• [INFORMATION SHOWN]
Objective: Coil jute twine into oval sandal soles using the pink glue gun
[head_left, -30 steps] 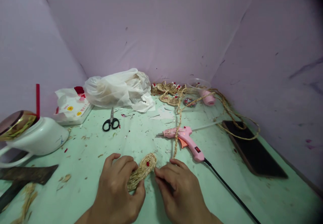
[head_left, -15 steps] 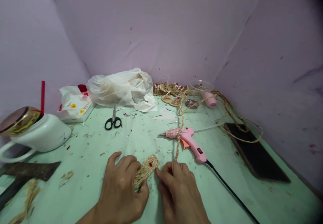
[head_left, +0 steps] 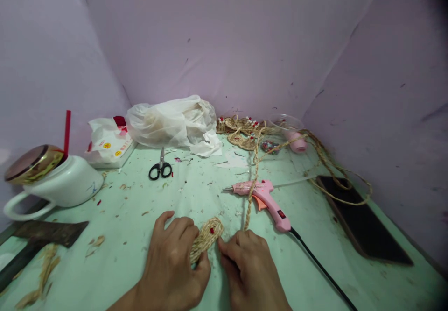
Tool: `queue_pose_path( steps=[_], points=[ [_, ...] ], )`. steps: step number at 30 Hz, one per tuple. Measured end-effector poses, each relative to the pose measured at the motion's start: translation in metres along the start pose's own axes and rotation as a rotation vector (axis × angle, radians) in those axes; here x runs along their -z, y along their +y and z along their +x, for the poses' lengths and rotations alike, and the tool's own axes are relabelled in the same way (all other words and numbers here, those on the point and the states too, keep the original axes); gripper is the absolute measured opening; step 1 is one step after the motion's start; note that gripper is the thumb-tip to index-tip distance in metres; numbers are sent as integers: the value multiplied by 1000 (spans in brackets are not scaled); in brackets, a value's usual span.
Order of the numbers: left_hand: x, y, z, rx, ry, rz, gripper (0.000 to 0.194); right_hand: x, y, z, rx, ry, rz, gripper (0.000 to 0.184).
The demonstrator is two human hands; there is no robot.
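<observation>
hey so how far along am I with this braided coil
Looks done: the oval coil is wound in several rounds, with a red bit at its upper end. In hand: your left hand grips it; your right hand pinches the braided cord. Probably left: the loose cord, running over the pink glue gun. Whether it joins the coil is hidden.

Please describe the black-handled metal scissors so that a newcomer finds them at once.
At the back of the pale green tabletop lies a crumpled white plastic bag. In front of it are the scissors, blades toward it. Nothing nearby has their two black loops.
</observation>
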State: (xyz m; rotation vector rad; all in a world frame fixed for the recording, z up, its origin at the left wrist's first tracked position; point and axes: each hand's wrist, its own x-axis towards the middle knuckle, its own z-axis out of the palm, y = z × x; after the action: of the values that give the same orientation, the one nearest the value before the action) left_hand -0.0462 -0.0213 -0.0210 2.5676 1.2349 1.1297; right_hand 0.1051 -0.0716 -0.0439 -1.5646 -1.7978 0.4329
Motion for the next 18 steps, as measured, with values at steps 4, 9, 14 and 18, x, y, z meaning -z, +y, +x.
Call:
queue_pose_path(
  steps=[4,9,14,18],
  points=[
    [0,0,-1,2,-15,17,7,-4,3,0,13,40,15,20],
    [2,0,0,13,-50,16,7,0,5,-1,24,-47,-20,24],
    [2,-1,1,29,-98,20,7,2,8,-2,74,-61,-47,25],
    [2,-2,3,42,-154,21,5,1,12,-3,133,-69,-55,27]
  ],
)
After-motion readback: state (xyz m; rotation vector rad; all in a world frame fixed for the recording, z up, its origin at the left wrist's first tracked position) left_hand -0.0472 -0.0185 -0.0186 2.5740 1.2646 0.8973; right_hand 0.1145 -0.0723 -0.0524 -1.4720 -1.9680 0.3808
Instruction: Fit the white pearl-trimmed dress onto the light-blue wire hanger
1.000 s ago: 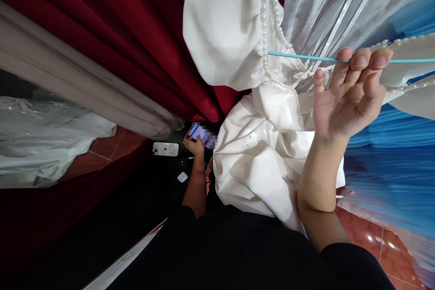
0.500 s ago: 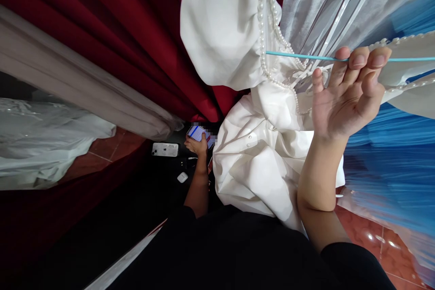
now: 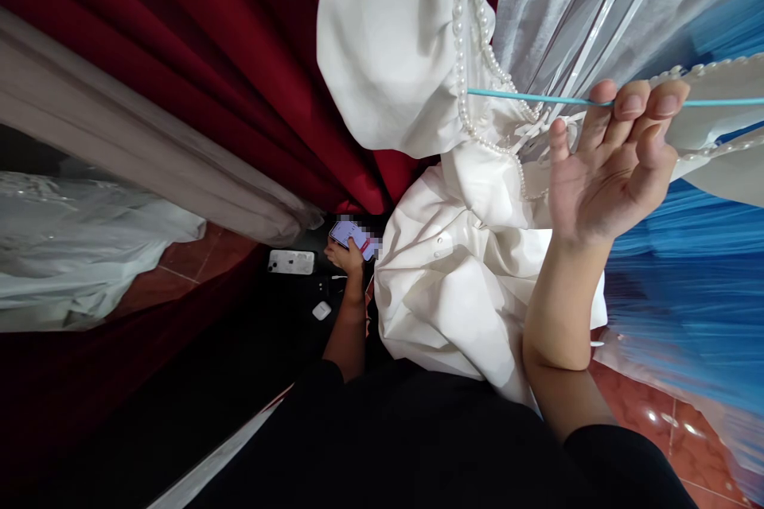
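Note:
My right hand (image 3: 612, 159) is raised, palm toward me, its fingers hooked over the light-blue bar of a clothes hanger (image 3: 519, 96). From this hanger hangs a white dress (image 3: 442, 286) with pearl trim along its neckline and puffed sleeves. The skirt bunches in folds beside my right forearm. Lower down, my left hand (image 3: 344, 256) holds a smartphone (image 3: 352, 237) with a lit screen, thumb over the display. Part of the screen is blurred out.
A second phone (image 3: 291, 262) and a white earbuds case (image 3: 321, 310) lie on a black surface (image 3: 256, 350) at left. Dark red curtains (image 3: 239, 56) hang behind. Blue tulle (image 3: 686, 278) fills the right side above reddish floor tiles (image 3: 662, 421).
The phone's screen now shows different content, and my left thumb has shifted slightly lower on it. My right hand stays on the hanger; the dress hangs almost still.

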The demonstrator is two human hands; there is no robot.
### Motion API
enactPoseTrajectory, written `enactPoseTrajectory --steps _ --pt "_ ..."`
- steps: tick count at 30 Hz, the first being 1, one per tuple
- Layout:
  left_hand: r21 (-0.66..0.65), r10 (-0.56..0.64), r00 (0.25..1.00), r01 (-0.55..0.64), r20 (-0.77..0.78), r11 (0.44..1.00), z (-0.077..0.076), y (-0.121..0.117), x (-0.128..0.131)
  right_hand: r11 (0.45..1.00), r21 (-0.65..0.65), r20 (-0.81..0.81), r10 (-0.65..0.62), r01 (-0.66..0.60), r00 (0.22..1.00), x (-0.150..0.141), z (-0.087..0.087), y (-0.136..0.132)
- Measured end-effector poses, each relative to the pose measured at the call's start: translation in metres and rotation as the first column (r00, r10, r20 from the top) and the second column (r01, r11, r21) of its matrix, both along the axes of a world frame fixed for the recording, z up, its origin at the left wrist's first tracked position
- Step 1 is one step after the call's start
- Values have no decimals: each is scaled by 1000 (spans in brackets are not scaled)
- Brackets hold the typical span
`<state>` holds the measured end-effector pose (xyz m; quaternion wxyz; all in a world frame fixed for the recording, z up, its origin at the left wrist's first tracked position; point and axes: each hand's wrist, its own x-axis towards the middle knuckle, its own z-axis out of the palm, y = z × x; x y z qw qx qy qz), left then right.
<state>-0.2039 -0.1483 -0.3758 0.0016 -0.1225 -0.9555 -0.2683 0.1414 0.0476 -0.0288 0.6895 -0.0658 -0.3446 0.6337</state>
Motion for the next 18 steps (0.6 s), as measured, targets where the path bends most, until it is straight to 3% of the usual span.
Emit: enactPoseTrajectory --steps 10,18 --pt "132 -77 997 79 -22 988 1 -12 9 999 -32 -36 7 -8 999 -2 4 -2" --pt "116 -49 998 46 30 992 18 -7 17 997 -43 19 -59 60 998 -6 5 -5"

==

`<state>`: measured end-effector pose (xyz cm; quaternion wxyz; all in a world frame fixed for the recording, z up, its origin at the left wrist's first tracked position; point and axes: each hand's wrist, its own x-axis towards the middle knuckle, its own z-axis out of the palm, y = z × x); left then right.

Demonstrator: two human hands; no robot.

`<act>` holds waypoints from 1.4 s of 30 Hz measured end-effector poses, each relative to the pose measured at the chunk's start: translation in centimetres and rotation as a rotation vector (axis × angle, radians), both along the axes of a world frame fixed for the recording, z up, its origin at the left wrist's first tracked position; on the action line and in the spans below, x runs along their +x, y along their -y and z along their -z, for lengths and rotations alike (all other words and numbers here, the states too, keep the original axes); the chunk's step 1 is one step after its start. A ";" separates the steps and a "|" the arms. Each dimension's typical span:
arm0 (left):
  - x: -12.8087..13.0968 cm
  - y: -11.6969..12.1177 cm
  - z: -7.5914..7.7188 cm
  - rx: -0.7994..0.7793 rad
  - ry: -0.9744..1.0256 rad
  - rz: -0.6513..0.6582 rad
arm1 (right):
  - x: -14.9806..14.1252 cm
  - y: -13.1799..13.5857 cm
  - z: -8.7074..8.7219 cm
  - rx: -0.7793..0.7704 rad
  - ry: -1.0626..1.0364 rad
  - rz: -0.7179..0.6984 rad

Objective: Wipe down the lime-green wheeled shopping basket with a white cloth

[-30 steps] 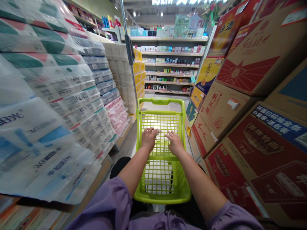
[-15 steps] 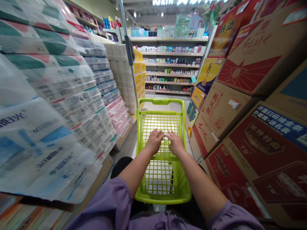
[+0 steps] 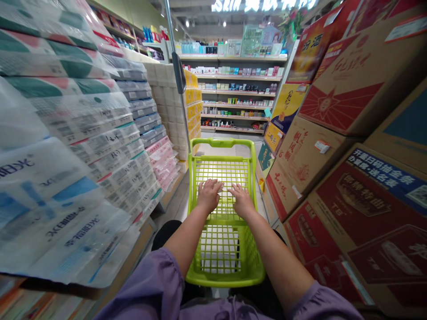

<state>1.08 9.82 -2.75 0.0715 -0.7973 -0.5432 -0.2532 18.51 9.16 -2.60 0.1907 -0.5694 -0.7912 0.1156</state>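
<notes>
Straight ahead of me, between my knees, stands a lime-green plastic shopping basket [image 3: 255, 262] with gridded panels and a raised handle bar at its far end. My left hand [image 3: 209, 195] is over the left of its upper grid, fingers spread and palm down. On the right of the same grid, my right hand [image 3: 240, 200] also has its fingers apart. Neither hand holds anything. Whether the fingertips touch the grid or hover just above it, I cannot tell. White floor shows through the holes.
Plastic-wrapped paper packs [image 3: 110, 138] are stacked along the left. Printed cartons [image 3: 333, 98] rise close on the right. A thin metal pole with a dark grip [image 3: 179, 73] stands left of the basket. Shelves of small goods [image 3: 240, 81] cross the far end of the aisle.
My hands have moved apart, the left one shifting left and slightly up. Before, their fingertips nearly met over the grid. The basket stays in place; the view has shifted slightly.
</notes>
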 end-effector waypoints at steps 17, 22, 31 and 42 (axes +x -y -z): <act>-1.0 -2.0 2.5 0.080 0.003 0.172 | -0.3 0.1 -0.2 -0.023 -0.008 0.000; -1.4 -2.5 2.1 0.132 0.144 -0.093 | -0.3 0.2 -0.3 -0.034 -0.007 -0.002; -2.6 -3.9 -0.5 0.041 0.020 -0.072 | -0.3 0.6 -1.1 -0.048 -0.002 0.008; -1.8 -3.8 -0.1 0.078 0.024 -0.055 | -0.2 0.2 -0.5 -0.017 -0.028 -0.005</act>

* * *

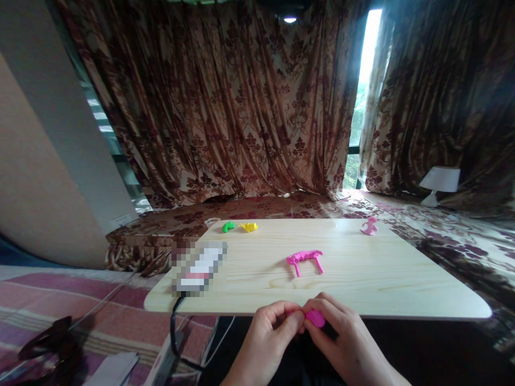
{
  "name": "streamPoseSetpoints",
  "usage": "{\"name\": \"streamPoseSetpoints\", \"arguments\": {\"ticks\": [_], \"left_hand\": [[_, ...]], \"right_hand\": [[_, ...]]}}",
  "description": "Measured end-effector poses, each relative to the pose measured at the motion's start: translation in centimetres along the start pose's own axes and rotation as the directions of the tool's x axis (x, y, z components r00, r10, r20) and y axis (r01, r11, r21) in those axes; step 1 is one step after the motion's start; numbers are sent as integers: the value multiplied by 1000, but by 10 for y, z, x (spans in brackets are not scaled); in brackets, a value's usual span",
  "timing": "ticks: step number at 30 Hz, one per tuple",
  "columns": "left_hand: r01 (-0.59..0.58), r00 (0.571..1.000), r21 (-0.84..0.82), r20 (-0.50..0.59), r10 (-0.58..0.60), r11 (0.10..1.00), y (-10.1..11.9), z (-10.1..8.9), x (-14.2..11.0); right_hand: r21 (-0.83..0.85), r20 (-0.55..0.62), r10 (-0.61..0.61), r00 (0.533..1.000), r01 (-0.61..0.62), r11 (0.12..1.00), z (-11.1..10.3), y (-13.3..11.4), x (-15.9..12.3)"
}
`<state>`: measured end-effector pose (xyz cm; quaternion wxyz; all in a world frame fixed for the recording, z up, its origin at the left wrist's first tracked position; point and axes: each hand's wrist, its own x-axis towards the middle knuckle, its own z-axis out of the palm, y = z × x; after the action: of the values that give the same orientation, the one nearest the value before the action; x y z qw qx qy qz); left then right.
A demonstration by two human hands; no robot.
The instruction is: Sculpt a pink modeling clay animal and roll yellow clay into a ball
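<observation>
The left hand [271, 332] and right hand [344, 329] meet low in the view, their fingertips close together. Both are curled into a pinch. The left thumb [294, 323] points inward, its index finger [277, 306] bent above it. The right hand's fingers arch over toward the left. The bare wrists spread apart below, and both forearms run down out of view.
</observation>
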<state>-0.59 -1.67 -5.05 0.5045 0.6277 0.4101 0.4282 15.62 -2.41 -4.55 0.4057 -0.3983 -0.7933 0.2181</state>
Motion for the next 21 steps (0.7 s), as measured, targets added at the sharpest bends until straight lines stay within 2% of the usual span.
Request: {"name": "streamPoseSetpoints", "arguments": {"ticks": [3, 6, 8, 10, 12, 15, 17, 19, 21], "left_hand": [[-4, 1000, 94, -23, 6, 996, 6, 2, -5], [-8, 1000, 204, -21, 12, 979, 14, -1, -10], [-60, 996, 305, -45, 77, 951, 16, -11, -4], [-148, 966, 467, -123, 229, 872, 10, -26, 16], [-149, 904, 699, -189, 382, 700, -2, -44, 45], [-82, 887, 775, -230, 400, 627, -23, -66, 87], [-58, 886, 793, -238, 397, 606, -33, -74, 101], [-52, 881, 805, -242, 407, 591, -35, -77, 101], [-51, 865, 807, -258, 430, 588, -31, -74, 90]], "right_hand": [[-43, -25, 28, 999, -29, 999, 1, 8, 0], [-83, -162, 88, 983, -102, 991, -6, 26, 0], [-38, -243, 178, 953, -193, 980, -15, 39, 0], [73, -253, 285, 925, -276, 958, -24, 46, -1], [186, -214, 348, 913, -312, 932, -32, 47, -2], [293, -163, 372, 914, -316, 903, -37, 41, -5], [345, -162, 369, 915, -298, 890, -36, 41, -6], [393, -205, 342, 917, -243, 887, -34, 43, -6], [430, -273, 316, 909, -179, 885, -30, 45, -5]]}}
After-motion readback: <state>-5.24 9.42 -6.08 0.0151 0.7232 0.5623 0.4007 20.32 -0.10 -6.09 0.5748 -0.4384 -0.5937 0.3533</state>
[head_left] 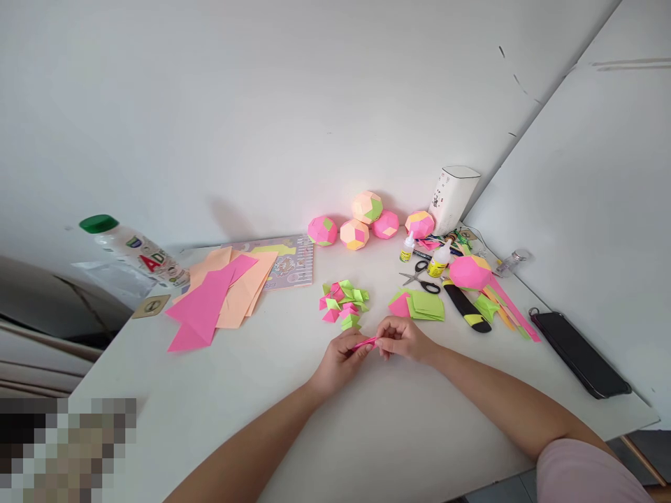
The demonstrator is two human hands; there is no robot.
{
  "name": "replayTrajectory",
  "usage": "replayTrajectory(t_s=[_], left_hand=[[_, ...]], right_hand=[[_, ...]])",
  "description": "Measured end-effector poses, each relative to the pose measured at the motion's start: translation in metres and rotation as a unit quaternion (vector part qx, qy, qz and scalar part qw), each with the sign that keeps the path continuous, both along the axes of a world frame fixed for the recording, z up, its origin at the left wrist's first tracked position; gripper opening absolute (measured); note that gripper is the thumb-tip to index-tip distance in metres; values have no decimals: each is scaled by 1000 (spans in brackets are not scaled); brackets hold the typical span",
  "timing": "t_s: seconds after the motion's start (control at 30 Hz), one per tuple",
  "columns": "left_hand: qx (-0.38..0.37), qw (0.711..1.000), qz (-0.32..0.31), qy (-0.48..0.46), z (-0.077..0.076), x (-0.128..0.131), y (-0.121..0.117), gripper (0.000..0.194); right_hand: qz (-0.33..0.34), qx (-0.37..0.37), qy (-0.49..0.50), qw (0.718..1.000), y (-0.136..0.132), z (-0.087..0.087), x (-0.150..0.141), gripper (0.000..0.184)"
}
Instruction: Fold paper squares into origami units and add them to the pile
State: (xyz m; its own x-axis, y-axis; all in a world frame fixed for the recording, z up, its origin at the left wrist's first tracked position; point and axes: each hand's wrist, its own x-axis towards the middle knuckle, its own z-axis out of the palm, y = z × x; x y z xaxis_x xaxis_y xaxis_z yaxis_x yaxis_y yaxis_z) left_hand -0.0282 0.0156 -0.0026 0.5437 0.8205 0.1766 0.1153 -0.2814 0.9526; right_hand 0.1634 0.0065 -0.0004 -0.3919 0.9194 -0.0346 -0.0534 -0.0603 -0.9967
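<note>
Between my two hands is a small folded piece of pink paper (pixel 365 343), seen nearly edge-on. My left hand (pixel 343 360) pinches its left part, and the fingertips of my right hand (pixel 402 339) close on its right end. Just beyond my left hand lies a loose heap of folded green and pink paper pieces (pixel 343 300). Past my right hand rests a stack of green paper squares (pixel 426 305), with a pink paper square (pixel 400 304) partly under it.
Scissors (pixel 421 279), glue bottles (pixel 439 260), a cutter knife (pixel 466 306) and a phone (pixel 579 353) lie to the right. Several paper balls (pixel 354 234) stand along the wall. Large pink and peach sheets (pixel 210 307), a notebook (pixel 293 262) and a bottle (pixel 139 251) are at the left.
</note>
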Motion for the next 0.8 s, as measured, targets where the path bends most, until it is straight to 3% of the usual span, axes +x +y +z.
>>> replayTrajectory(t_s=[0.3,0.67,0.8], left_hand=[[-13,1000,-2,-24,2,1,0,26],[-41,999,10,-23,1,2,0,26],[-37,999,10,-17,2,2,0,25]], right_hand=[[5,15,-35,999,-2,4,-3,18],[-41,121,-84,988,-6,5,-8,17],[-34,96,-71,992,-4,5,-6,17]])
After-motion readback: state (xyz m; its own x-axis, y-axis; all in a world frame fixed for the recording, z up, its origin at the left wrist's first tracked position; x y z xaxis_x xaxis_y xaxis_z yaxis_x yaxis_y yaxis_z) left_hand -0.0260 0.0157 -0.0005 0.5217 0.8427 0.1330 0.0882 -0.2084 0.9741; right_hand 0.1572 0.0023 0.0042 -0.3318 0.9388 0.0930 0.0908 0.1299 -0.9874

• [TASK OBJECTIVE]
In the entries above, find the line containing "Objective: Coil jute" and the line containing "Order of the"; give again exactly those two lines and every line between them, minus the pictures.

• [TASK OUTPUT]
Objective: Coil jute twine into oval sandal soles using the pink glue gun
[head_left, -30 steps] 
[head_left, -15 steps] 
[head_left, +0 steps] 
Tool: `queue_pose_path( steps=[_], points=[ [_, ...] ], )`. steps: step number at 30 Hz, one per tuple. Measured end-effector poses, each relative to the pose measured at the motion's start: translation in metres along the start pose's own axes and rotation as a rotation vector (axis × angle, radians) in those axes; here x runs along their -z, y along their +y and z along their +x, for the poses' lengths and rotations alike, and the tool's own axes are relabelled in the same way (all other words and numbers here, those on the point and the states too, keep the original axes); gripper is the absolute measured opening; step 1 is one step after the motion's start; note that gripper is the thumb-tip to index-tip distance in metres; numbers are sent as integers: the value multiplied by 1000 (spans in brackets are not scaled); in brackets, a value's usual span.
Order of the numbers: left_hand: x, y, z, rx, ry, rz, gripper (0.000 to 0.194); right_hand: x, y, z, rx, ry, rz, gripper (0.000 to 0.184).

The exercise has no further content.